Le CSF vise la mobilisation de Rs 300 milliards jusqu’à 2030. Les Rs 3,2 milliards sont destinées à la réalisation de certains projets, dont le fameux « lifting » de nos plages. Il n’y a pas de politique environnementale pour Maurice. Il y a simplement une politique pour « tick boxes » à l’international et de « business facilitation » pour les « corporate ». 

Nous avons effectué une Environmentally Sensitive Area Study pour Maurice depuis 2009 pour identifier les zones environnementales sensibles de Maurice afin de mieux les protéger avec une loi qui aurait dû suivre. À ce jour, le rapport n’a pas été rendu public. Donc, ne nous étonnons pas que ce qui est fait est défait à Maurice en matière de politique environnementale.

Le rapport de la Banque de Maurice intitulé « How Mauritius is Mobilizing Climate Finance », mentionne que Maurice souhaite mobiliser 6,5 milliards de dollars d’ici 2030. Le gouvernement et le secteur privé financeraient 35 % de ce montant, et les 65 % restants par des sources extérieures. La Corporate Climate Responsibility Levy de 2 % sur les compagnies ayant un chiffre d’affaires de plus de Rs 50 millions, va dans ce sens. Que pensez-vous de l’introduction de cette taxe ?
Une taxe sur les compagnies pour répondre aux effets de la crise climatique et pour sortir de la dépendance des énergies fossiles est une bonne chose. Cette taxe représentera 35 % de ce que compte mobiliser l’État jusqu’en 2030. 
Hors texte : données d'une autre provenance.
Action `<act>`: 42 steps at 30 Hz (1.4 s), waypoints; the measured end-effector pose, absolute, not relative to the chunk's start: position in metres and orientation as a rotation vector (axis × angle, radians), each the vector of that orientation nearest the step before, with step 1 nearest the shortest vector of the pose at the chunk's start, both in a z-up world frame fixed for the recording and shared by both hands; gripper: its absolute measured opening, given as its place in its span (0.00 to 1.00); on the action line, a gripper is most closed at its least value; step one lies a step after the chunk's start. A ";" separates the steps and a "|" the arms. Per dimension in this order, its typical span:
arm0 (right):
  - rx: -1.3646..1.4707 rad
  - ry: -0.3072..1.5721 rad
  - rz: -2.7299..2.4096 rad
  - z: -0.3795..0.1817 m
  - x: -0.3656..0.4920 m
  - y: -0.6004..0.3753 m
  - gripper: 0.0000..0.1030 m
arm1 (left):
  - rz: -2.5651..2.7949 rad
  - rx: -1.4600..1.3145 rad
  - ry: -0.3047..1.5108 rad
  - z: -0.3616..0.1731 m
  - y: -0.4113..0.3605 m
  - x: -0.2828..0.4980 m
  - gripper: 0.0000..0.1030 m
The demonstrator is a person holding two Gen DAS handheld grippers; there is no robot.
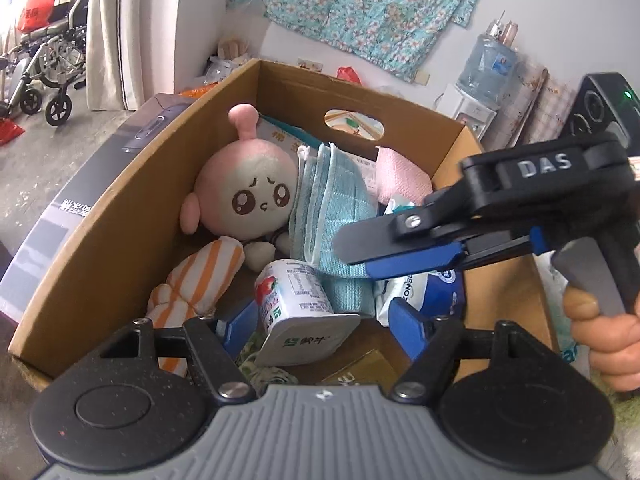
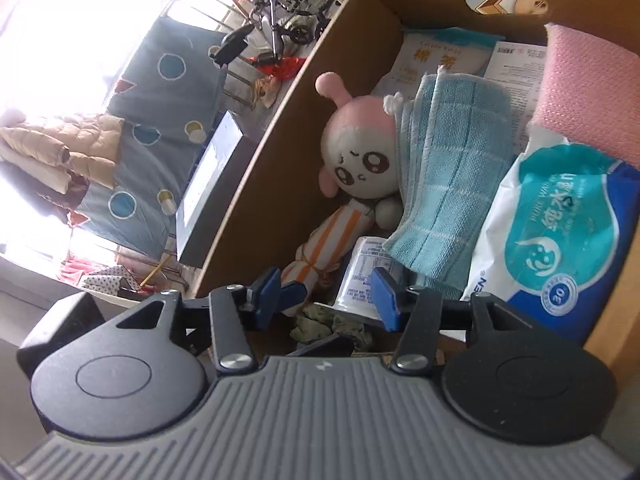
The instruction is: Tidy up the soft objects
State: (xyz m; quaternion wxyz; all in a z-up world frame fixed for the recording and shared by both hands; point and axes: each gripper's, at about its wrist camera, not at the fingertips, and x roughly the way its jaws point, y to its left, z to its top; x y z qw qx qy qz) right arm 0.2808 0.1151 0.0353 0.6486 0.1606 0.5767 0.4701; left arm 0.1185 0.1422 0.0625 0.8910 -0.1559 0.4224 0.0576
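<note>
A cardboard box [image 1: 132, 208] holds a pink-and-white plush doll [image 1: 248, 192] with an orange-striped body [image 1: 200, 280]. Beside the doll lie a folded blue cloth [image 1: 332, 200], a pink spongy cloth [image 1: 400, 176], a wet-wipes pack [image 2: 560, 240] and a small white cup [image 1: 296, 304] on its side. My left gripper [image 1: 322, 328] is open, with the cup lying loose between its blue fingers. My right gripper [image 1: 356, 258] reaches in from the right over the blue cloth. In the right wrist view it [image 2: 328, 296] stands open above the cup [image 2: 360, 272], gripping nothing.
A dark carton [image 1: 80, 200] lies against the box's left wall. A wheelchair [image 1: 48, 72] stands far left, and a water dispenser [image 1: 480, 76] and a speaker [image 1: 600, 108] at the right. A hand [image 1: 600, 336] holds the right gripper's handle. Paper packets [image 2: 440, 56] line the box's back.
</note>
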 end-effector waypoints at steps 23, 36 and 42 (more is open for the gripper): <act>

Dans son discours, le ministre annonce qu’un Joint Public and Private Committee décidera des projets qui seront financés grâce aux Rs 3,2 Md du CSF. Vous contestez cette mesure…
C’est un sérieux problème, parce que cela voudrait dire que la politique écologique de Maurice serait décidée par le secteur privé et le gouvernement sans que les travailleurs de ce pays aient leur mot à dire. Maurice est un pays où tout citoyen à droit à la participation de son devenir. Les Mauriciens votent pour un gouvernement qui saura mieux répondre à leurs attentes et leur offrir un espace pour plus de participation citoyenne à la vie politique.